### What needs to be done
Exactly as written, transcribe each record below.

======== Data extract ========

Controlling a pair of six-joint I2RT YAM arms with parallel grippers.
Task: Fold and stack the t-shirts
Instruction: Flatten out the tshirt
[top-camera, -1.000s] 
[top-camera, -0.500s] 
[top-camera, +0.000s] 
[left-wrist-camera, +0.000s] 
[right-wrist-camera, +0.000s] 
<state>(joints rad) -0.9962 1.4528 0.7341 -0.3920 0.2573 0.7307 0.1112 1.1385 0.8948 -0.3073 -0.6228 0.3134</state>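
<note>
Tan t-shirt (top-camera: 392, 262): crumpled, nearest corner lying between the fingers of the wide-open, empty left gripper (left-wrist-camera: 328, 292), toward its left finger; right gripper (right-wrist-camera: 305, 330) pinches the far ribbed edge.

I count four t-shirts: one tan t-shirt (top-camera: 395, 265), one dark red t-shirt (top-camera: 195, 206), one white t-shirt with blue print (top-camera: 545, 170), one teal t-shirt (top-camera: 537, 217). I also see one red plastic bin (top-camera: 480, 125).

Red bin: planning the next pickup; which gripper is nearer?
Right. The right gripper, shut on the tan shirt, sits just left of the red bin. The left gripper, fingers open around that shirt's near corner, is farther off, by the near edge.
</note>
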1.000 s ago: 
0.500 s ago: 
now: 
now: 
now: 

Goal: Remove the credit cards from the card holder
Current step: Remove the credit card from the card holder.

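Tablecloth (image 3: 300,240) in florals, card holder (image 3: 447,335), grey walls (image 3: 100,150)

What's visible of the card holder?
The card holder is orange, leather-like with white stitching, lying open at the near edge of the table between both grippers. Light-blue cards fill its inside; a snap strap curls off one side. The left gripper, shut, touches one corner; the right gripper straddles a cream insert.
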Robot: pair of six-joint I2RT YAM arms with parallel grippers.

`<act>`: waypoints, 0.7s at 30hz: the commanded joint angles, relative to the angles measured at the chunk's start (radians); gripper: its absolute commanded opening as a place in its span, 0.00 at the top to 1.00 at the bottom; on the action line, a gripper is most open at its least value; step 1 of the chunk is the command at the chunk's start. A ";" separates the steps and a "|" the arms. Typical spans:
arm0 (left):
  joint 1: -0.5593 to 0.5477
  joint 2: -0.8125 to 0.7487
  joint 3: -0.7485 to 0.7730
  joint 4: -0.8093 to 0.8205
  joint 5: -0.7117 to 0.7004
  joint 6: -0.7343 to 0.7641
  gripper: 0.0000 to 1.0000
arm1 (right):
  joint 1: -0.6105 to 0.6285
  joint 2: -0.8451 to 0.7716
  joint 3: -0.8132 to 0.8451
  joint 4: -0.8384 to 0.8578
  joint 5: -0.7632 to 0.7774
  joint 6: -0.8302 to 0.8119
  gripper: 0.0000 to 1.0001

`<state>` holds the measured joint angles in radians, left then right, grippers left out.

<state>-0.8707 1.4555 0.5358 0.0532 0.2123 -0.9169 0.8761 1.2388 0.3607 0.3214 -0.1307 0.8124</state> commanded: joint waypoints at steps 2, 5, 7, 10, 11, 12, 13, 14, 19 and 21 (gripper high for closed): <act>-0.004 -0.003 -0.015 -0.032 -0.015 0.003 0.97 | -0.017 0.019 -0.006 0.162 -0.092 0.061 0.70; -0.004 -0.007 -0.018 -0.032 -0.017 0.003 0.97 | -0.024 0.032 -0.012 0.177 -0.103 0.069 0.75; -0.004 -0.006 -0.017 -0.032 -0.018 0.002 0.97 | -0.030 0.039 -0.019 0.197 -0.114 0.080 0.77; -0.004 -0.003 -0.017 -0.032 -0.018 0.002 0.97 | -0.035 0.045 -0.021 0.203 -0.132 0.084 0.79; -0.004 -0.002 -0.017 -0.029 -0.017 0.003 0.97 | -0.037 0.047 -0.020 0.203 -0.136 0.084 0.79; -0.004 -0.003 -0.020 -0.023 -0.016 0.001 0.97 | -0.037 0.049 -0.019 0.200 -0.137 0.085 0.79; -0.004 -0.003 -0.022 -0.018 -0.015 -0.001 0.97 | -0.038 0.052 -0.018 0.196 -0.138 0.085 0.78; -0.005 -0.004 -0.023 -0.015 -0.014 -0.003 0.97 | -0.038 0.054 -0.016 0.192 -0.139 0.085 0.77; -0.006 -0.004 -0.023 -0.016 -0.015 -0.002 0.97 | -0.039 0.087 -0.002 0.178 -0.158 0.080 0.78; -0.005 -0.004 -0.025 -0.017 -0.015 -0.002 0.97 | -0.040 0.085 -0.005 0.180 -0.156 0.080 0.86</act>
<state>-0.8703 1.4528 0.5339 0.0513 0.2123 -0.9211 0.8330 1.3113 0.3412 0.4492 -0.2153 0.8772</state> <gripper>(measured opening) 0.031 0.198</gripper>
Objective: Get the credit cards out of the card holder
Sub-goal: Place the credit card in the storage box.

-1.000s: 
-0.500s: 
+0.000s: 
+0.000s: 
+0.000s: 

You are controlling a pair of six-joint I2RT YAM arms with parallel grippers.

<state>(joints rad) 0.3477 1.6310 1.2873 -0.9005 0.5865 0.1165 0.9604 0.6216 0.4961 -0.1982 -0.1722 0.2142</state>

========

### Result of the task
Controlling a pair of six-joint I2RT YAM arms with parallel grippers.
Task: Fold and stack the t-shirts
Instruction: Flatten out the tshirt
[top-camera, -1.000s] 
[top-camera, -0.500s] 
[top-camera, +0.000s] 
[left-wrist-camera, +0.000s] 
[right-wrist-camera, +0.000s] 
<state>(joints rad) -0.9962 1.4528 0.7341 -0.3920 0.2573 0.7307 0.1112 1.1385 0.8948 -0.3073 -0.6228 0.3134</state>
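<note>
Tan t-shirt (top-camera: 392, 262): crumpled, nearest corner lying between the fingers of the wide-open, empty left gripper (left-wrist-camera: 328, 292), toward its left finger; right gripper (right-wrist-camera: 305, 330) pinches the far ribbed edge.

I count four t-shirts: one tan t-shirt (top-camera: 395, 265), one dark red t-shirt (top-camera: 195, 206), one white t-shirt with blue print (top-camera: 545, 170), one teal t-shirt (top-camera: 537, 217). I also see one red plastic bin (top-camera: 480, 125).

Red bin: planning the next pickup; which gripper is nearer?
Right. The right gripper, shut on the tan shirt, sits just left of the red bin. The left gripper, fingers open around that shirt's near corner, is farther off, by the near edge.
</note>
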1.000 s ago: 
0.500 s ago: 
now: 
now: 
now: 

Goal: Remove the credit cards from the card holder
Current step: Remove the credit card from the card holder.

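Tablecloth (image 3: 300,240) in florals, card holder (image 3: 447,335), grey walls (image 3: 100,150)

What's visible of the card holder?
The card holder is orange, leather-like with white stitching, lying open at the near edge of the table between both grippers. Light-blue cards fill its inside; a snap strap curls off one side. The left gripper, shut, touches one corner; the right gripper straddles a cream insert.
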Robot: pair of six-joint I2RT YAM arms with parallel grippers.

`<act>`: waypoints, 0.7s at 30hz: the commanded joint angles, relative to the angles measured at the chunk's start (radians); gripper: its absolute commanded opening as a place in its span, 0.00 at the top to 1.00 at the bottom; on the action line, a gripper is most open at its least value; step 1 of the chunk is the command at the chunk's start. A ";" separates the steps and a "|" the arms. Typical spans:
arm0 (left):
  joint 1: -0.5593 to 0.5477
  joint 2: -0.8125 to 0.7487
  joint 3: -0.7485 to 0.7730
  joint 4: -0.8093 to 0.8205
  joint 5: -0.7117 to 0.7004
  joint 6: -0.7343 to 0.7641
  gripper: 0.0000 to 1.0000
arm1 (right):
  joint 1: -0.6105 to 0.6285
  joint 2: -0.8451 to 0.7716
  joint 3: -0.8132 to 0.8451
  joint 4: -0.8384 to 0.8578
  joint 5: -0.7632 to 0.7774
  joint 6: -0.8302 to 0.8119
  gripper: 0.0000 to 1.0001

`<state>` holds the measured joint angles in radians, left then right, grippers left out.

<state>-0.8707 1.4555 0.5358 0.0532 0.2123 -0.9169 0.8761 1.2388 0.3607 0.3214 -0.1307 0.8124</state> commanded: joint waypoints at steps 2, 5, 7, 10, 11, 12, 13, 14, 19 and 21 (gripper high for closed): <act>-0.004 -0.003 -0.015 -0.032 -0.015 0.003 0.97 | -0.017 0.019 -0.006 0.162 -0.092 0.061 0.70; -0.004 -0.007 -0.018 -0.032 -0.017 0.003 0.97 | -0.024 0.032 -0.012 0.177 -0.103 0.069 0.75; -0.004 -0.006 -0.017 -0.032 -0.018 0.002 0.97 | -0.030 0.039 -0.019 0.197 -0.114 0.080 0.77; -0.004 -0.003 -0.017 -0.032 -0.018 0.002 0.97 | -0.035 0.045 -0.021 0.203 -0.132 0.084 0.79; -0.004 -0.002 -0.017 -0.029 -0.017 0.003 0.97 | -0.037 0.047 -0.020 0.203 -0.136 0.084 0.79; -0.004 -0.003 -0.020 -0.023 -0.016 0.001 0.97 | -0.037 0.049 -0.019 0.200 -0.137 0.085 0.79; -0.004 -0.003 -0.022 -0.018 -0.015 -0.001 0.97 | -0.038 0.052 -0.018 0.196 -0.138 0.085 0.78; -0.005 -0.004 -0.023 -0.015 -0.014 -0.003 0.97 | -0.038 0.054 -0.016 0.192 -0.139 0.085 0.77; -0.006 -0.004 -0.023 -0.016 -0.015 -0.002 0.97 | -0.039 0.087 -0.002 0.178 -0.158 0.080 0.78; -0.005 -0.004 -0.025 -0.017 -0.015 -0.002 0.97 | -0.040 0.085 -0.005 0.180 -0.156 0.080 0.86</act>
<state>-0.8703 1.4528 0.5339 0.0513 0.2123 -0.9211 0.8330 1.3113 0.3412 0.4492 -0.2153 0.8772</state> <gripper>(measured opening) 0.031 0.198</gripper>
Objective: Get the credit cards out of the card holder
Sub-goal: Place the credit card in the storage box.

-1.000s: 
-0.500s: 
+0.000s: 
+0.000s: 
+0.000s: 

You are controlling a pair of six-joint I2RT YAM arms with parallel grippers.

<state>(joints rad) 0.3477 1.6310 1.2873 -0.9005 0.5865 0.1165 0.9604 0.6216 0.4961 -0.1982 -0.1722 0.2142</state>

No further answer is required.